Tax planning tool
A private foundation can offer an attractive solution to the problem of residency and control when setting up international corporate structures. Typically, international corporate structures are arranged to save tax on the profits realized.
The anti-avoidance legislation enacted by many countries aims to tax the undistributed or untaxed profits of low-tax-paying companies as though those profits had been received by the shareholders. The different legislation's achieve this in different ways but normally they focus on residency and control - the key criteria to determine if an international corporate structure is taxable.
Residency is determined by examining in which country (jurisdiction) the international corporate structure has been incorporated (legally domiciled) and the location of the central management and control of the international corporate structure.
Control is determined based on the ownership of the shares. The assumption is that the ones who own the shares have the maximum power to decide in the company. By exercising this power, the shareholder(s) can decide when the profits are distributed to the shareholders. This is also referred to as the dividend right of the shareholders.
One of the key characteristics of a private foundation is that it is an orphan and independent legal entity. The term orphan means that a private foundation does not have shareholders or owners; it only has beneficiaries.Independent means a private foundation is its own legal entity; it comes into existence following the completion of the incorporation process with an entry made in the register of foundations.

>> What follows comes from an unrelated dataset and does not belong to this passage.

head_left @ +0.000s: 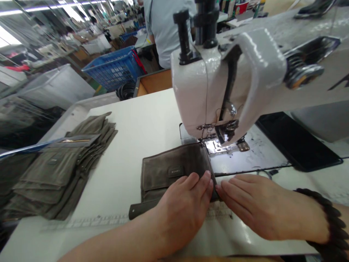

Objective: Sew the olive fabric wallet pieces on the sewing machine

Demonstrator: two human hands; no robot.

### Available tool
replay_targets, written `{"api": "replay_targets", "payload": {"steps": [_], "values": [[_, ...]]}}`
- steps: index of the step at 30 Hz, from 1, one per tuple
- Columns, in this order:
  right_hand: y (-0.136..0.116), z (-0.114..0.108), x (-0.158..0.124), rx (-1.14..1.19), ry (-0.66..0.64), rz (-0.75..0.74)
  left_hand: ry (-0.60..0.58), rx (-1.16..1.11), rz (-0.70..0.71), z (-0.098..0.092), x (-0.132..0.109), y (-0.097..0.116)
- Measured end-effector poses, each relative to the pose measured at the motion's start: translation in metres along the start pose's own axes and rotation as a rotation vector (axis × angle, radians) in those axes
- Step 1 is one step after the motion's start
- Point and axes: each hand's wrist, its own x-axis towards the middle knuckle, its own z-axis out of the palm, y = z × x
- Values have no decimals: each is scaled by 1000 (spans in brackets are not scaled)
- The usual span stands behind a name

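Note:
A dark brown leather wallet piece (pixel 160 165) with a small label patch lies on the sewing table, its far right corner under the needle area of the sewing machine (pixel 215 136). My left hand (pixel 188 200) rests on its near right part, fingers bent and pressed together at the edge. Touching the same right edge, the fingertips of my right hand (pixel 253 203) are closed together; its thumb is hidden. A narrow snap strap (pixel 143 209) sticks out to the left beneath my left wrist.
A stack of similar brown pieces (pixel 57 167) lies on the left of the white table (pixel 128 123). A black phone or tablet (pixel 297 140) is at the right, under the machine arm. Behind stand a blue crate (pixel 111 69) and a person in a light shirt (pixel 166 32).

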Motion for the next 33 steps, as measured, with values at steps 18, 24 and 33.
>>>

Using a private foundation, one can effectively address the issues of residency and control. By using a private foundation to hold the shares of an international corporate structure, the taxpayer can effectively defer or postpone the payment of taxes legally, as the following example illustrates.
An international businessman, Mr. X. Porter, wishes to set up an offshore company to trade goods between South East Asia and the West. This is a start-up operation. Mr. X. Porter will only buy goods when he has pre-sold the goods and worked through letters of credit, meaning there is no start-up investment.

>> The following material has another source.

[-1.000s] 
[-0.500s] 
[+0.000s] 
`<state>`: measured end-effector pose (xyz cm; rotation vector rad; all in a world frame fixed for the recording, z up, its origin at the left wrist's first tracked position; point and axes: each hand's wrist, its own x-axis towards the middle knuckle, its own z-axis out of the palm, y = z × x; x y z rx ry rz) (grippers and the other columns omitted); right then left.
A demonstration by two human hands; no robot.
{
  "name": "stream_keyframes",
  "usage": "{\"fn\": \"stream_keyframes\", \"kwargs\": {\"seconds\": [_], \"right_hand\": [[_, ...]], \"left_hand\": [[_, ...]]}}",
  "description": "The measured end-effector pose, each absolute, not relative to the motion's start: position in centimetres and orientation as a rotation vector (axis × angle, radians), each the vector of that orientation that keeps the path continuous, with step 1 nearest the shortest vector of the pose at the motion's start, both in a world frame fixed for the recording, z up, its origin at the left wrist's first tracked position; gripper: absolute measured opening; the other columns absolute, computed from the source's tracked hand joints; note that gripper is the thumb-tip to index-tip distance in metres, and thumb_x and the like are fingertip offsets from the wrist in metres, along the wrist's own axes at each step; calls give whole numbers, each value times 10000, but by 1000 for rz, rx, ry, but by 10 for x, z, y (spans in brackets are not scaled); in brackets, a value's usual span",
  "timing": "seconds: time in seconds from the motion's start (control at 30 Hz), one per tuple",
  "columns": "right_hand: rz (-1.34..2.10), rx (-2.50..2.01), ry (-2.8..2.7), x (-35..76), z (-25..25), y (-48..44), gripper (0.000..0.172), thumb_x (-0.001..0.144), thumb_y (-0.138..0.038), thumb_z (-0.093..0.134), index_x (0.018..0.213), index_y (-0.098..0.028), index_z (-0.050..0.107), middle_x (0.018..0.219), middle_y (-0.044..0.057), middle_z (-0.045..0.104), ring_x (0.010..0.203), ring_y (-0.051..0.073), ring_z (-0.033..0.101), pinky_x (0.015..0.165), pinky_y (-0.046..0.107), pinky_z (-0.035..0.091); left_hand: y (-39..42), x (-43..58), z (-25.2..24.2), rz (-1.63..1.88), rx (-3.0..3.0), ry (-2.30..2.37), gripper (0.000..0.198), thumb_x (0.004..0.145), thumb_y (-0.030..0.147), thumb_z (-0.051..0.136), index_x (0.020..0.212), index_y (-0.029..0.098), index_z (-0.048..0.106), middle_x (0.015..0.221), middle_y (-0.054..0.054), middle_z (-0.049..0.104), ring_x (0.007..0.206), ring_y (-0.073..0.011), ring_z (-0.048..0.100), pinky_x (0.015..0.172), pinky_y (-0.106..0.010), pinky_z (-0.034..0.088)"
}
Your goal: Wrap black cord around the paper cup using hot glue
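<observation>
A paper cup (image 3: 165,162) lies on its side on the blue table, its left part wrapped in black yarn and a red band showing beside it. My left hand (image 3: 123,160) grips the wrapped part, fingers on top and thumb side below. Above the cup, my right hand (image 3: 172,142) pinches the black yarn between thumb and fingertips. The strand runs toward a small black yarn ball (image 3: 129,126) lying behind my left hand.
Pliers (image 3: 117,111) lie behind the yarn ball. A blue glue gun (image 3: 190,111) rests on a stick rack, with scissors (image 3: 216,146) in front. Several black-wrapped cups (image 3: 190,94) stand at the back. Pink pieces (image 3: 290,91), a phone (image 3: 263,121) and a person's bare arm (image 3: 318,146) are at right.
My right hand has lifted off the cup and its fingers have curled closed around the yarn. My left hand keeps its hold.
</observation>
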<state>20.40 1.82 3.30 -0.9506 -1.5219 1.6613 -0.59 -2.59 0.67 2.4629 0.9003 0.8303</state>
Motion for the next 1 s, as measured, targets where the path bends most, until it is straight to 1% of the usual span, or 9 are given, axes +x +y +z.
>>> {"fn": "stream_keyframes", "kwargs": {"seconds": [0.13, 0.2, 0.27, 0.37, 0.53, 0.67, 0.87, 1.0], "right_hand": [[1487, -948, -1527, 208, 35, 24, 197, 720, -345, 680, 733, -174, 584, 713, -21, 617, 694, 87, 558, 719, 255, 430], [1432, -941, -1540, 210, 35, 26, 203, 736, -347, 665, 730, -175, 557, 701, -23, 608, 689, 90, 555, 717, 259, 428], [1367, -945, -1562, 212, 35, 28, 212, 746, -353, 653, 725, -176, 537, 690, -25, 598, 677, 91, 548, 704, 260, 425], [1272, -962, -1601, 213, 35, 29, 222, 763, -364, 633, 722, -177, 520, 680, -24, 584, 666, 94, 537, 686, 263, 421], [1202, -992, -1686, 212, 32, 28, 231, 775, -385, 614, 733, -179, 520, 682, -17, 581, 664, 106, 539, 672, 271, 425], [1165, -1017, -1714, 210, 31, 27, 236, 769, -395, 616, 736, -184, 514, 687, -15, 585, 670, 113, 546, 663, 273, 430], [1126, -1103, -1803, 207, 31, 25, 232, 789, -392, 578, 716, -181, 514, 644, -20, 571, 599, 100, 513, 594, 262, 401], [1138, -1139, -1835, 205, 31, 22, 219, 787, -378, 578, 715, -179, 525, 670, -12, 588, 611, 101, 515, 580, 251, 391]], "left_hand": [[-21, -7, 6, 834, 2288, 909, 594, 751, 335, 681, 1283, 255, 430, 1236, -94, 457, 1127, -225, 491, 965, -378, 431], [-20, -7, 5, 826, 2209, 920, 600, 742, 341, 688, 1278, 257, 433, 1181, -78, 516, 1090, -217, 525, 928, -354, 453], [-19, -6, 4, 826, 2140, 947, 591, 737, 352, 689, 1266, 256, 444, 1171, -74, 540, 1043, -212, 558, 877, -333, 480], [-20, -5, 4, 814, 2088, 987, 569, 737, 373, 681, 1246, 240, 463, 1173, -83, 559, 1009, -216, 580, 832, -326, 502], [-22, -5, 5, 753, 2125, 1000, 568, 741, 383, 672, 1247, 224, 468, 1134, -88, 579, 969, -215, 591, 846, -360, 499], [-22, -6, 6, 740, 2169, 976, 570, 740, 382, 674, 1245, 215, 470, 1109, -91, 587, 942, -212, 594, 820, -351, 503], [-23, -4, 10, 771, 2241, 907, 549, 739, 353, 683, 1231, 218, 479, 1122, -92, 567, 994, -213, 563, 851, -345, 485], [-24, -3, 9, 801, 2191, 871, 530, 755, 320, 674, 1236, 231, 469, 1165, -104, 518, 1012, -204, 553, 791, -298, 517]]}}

Mr. X. Porter expects to make an annual profit of $1 million USD after the first year of operation.
Typically, such businessmen would set up an offshore company and arrange for the affairs of that company to be managed by offshore directors so that the company could operate completely free from tax. However, because this businessman is the shareholder of this offshore company, anti-avoidance rules would attribute the profits directly to him as a taxpayer, thereby removing the anticipated tax benefit.

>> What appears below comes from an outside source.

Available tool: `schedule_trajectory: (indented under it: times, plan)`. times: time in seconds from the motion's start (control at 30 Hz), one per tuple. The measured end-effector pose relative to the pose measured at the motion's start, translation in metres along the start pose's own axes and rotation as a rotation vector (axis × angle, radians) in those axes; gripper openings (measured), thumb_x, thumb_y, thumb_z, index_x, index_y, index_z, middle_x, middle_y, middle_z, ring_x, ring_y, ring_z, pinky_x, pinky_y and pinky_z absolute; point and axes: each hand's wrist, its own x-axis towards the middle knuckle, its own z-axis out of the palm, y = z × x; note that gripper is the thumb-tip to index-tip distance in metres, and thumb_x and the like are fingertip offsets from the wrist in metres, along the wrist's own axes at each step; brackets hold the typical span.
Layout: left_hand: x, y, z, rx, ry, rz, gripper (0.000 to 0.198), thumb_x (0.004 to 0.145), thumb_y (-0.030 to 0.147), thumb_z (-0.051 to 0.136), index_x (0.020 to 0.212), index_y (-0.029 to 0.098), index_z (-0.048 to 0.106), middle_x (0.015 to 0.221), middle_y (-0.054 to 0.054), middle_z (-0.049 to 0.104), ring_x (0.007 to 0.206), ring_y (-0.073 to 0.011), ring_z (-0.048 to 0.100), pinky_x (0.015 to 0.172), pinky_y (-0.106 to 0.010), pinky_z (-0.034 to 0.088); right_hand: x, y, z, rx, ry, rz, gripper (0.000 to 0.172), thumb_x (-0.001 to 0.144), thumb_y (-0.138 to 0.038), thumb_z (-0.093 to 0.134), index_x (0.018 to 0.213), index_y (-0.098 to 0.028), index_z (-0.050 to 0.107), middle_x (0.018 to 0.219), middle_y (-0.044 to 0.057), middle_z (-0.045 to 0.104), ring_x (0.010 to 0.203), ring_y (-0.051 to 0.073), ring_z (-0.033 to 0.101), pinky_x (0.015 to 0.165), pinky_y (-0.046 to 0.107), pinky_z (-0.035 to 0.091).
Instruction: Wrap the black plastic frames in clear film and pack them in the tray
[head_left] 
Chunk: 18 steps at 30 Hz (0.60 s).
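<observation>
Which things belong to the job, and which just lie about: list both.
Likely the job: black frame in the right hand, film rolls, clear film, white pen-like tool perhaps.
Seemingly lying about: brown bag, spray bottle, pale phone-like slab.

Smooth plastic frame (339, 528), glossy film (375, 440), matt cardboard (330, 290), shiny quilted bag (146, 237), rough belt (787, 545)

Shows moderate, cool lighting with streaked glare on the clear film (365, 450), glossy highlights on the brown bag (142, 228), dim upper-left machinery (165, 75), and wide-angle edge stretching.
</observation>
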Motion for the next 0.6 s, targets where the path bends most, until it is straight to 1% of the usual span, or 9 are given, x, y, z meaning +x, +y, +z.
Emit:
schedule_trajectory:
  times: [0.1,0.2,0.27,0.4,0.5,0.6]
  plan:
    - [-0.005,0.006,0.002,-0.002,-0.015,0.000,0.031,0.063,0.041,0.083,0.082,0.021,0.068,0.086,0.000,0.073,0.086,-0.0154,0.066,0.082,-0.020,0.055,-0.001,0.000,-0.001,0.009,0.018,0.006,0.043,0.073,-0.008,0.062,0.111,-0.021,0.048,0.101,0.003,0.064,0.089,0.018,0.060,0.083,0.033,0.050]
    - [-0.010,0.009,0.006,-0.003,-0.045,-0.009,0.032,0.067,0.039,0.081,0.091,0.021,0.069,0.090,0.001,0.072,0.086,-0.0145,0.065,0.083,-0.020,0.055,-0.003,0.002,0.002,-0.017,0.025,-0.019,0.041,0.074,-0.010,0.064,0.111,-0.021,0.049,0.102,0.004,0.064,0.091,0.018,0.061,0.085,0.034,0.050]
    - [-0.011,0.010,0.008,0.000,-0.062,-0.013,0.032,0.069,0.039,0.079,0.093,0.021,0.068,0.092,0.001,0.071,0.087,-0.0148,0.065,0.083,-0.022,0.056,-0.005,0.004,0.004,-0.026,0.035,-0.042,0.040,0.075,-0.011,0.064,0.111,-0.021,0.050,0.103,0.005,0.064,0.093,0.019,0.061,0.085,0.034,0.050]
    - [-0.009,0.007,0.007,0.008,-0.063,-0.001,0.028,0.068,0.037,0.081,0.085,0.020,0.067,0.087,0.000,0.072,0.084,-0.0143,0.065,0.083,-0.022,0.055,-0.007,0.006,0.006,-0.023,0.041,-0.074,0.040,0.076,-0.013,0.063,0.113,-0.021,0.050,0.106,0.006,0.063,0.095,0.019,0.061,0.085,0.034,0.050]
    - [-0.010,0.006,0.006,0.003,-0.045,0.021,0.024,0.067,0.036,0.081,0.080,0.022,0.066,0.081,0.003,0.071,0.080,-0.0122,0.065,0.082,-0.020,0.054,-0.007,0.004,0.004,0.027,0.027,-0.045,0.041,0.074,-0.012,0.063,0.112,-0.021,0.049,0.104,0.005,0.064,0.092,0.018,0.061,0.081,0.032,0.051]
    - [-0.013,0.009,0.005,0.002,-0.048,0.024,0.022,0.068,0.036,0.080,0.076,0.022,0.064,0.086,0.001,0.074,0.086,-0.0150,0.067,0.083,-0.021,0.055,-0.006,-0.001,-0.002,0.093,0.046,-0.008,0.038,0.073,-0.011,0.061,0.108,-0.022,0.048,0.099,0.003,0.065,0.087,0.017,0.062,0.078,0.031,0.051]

As no start-up capital is required, Mr. X. Porter could use the share capital amount of the offshore company, for example $10,000, to incorporate and fund a private foundation.
The private foundation would then use these funds, as capital to incorporate and fund the offshore company. By doing this, the private foundation becomes the owner of the shares in the offshore company. As a result, the annual profits of $1 million USD can be shielded from taxation until such time as they are withdrawn from the international corporate structure and paid to Mr. X. Porter.
A legal, effective, and indefinite tax deferral is thereby achieved.Furthermore, the undistributed profits in the international corporate structure can be reinvested, tax-free, into hard assets such as stocks, shares, real estate, or any other assets deemed appropriate.
Care must be exercised when designing and implementing international corporate structures. The example given above does not provide the described benefits in all circumstances.We recommend for you to contact and be guided by a professional financial advisor before attempting these types of arrangements.